Is Your Aadhaar Biometrics Safe? Firms Accused of Storing Biometrics and Using Them Illegally

The biggest fear regarding misuse of Aadhaar biometrics and security loopholes are becoming real.

Three firms are being probed for attempting unauthorised authentication and impersonation by using stored Aadhaar biometrics, reported The Times of India.

The paper reported that the Unique Identification Authority of India (UIDAI) has lodged a criminal complaint with the cyber cell of Delhi Police, saying it is a clear violation of the law.

"The firms are Axis Bank, Suvidhaa Infoserve and eMudhra. They have been served a 'notice for action' under Aadhaar regulations."

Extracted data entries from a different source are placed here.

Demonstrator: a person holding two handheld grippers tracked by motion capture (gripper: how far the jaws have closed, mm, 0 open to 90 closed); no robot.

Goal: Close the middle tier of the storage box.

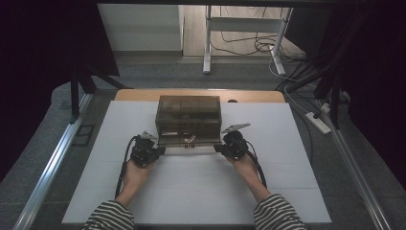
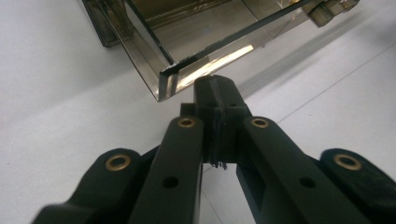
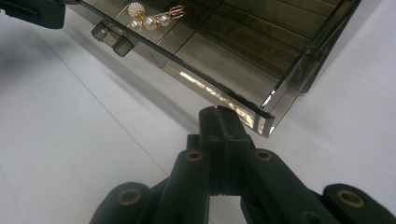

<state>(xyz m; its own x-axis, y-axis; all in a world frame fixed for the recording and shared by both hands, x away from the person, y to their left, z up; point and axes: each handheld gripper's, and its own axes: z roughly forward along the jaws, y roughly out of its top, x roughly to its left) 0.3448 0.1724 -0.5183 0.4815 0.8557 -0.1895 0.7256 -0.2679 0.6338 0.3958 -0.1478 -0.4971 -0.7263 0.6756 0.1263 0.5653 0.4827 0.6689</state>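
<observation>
Both grippers have their jaws pressed together on nothing: the left gripper (image 1: 152, 152) sits at the drawer's 9 o'clock front corner, the right gripper (image 1: 229, 148) at its 3 o'clock corner, each tip against the front panel. The smoky drawer (image 3: 224, 51) stands pulled out from the organizer box (image 1: 188, 114), with pearl-and-gold jewellery (image 3: 152, 17) inside near the knobs (image 3: 114, 39). Judging by this, the drawer is open and pushing it home remains.

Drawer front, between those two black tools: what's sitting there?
In the high view, the pulled-out drawer spans the gap between left tool and right tool; gold and pearl jewellery lies inside.
</observation>
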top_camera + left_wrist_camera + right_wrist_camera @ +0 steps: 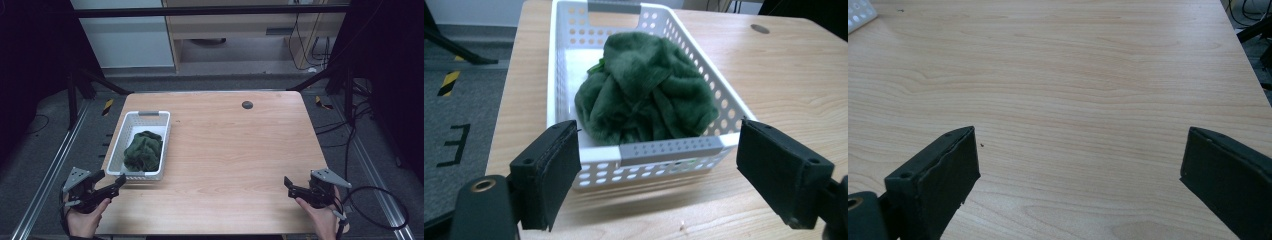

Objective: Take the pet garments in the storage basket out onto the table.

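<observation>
The left gripper (pixel 107 184) is held at the near left corner of the table (pixel 235 165), jaws spread wide with nothing between them. In the left gripper view its two black pads (pixel 548 170) are seen framing the near end of a white perforated basket (pixel 564 75), which sits just beyond them without being touched. A crumpled dark green cloth (pixel 644 92) is heaped inside the basket, rising above the rim; the basket's floor is left bare at the far end. What lies under the cloth cannot be made out.

The right gripper (pixel 295 190) is held at the near right edge, jaws likewise wide and empty. Pale wood grain is seen between them in the right gripper view, with a corner of the basket cut off at the top left.

From the high view, the basket is placed along the left side of the table, its long side running near to far. The whole middle and right of the tabletop is left open. A small dark round cap (pixel 247 105) is set near the far edge. Grey floor surrounds the table; a metal rail (pixel 47 175) runs down the left, cables (pixel 372 200) trail at the right, and a wooden cabinet (pixel 240 30) stands beyond. Both sides of the room are lost in darkness.
</observation>
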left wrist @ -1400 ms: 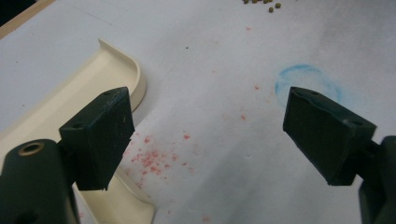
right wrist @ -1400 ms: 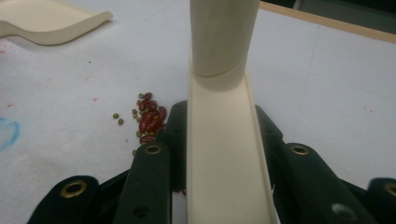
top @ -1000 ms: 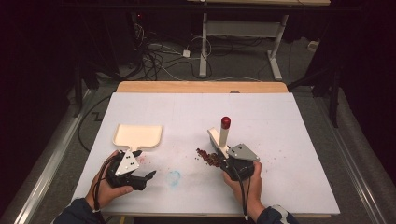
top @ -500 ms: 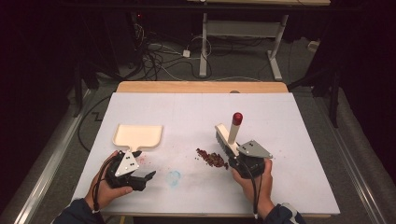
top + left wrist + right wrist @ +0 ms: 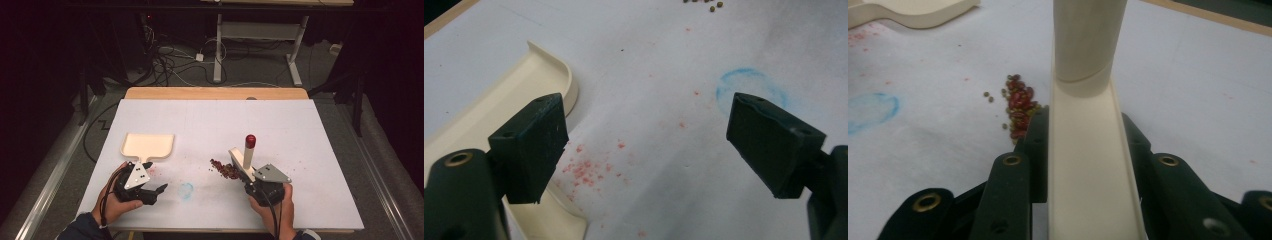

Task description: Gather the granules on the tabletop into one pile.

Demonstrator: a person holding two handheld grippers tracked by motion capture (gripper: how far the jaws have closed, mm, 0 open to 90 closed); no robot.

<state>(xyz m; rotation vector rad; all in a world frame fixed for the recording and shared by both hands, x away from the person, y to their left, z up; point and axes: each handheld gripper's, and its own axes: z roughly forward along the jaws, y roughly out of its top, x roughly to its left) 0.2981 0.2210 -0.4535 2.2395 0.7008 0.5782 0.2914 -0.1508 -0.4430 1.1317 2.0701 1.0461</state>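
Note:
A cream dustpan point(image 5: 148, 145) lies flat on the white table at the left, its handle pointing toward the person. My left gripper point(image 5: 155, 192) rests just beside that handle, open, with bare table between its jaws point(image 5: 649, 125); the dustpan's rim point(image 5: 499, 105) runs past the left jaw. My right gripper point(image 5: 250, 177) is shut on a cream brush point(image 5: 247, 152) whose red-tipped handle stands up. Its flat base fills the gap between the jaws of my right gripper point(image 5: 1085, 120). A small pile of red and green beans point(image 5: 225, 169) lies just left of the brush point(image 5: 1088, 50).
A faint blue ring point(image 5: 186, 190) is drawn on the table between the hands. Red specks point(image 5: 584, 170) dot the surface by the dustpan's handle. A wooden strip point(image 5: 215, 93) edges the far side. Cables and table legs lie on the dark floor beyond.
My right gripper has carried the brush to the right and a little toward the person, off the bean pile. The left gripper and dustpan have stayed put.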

The firms have been accused of storing biometrics and using them illegally.

The fears of biometric security have been compounded as the government is sprinting towards the next phase of 'cashless India' and digitisation. They are preparing to launch Aadhaar Pay, an initiative that will supersede the need to use credit cards, debit cards, smartphones and PINs to make payments or transfer money.

The proposed system of payments will use a person's biometric data and fingerprints to make payments through Aadhaar-linked bank accounts.

Outlook's Senior Associate Editor Arindam Mukherjee had in a clairvoyant article for the magazine raised the fears of biometrics being manipulated.

In the article, critics of Aadhaar and Aadhaar-based services raised the issue of privacy and security of biometric and personal data.

Pranesh Prakash, policy director with the Centre for Internet and Society (CIS), recently tweeted, "As long as Aadhaar-Enabled Payment Services encourages biometric authorisation of transactions, it is bound to be a security nightmare, with widespread fraud." Would you tell a shopkeeper your debit card's PIN? No. Then why share your fingerprint? A fingerprint, in this system, becomes a kind of unchangeable Aadhaar Enabled Payment System PIN, he asks.

Pointing out a possible danger, Usha Ramanathan, an independent law researcher who has been following Aadhaar since its inception, says, "In many payments, biometric data is authenticated and then it remains in the system where there are leakages. Intermediaries then have access to the data, which is thus made insecure."

According to the UIDAI, however, once biometric data is provided by the consumer while making Aadhaar-based payments, it gets encrypted and a merchant doesn't get access to that data. The Aadhaar Act also prohibits any storing of biometric data in local devices.

And yet, there are many like CIS executive director Sunil Abraham who believe it is a mistake to use biometrics for authentication, especially when payments are concerned. "Our concern with Aadhaar Pay is about the biometric component of the project," says Abraham. "Biometrics is an identification technology. Unfortunately, it is being presented as an authentication technology. It is not a secure authentication technology as biometric data can be stolen easily. It is also irrevocable; once biometric data is stolen, it cannot be re-issued like a smart card."

Then there is the problem of availability of fingerprints. In the case of many people from rural areas and the working class, fingerprints get affected due to the manual nature of their work. This makes it difficult for this target group of UIDAI to conduct transactions properly through Aadhaar Pay. "In Rajasthan, 30 per cent of the households are not even able to procure ration using fingerprints," says Ramanathan.